(Data segment begins)

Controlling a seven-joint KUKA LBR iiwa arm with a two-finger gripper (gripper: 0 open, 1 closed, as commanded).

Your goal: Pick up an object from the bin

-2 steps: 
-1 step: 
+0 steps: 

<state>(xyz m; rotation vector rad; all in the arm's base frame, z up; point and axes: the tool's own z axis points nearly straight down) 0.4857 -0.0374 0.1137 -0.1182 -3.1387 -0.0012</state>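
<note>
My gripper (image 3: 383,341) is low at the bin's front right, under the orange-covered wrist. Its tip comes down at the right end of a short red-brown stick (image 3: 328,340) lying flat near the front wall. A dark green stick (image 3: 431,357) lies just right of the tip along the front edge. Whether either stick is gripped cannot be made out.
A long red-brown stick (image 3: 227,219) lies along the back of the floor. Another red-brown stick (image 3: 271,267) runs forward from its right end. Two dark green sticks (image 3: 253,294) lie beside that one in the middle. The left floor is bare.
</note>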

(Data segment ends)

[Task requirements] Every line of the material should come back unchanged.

[Task solution]
Controlling a seven-joint KUKA LBR iiwa arm with a two-finger gripper (gripper: 0 open, 1 closed, as commanded).

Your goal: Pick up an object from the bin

-2 steps: 
-1 step: 
+0 steps: 

<state>(xyz m; rotation vector rad; all in the arm's base frame, z up; point and axes: the tool's own z axis points nearly straight down) 0.4857 -0.0374 0.1137 -0.1182 -3.1387 -0.0012</state>
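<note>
My gripper (image 3: 383,341) is low at the bin's front right, under the orange-covered wrist. Its tip comes down at the right end of a short red-brown stick (image 3: 328,340) lying flat near the front wall. A dark green stick (image 3: 431,357) lies just right of the tip along the front edge. Whether either stick is gripped cannot be made out.
A long red-brown stick (image 3: 227,219) lies along the back of the floor. Another red-brown stick (image 3: 271,267) runs forward from its right end. Two dark green sticks (image 3: 253,294) lie beside that one in the middle. The left floor is bare.
</note>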

The requested output is complete.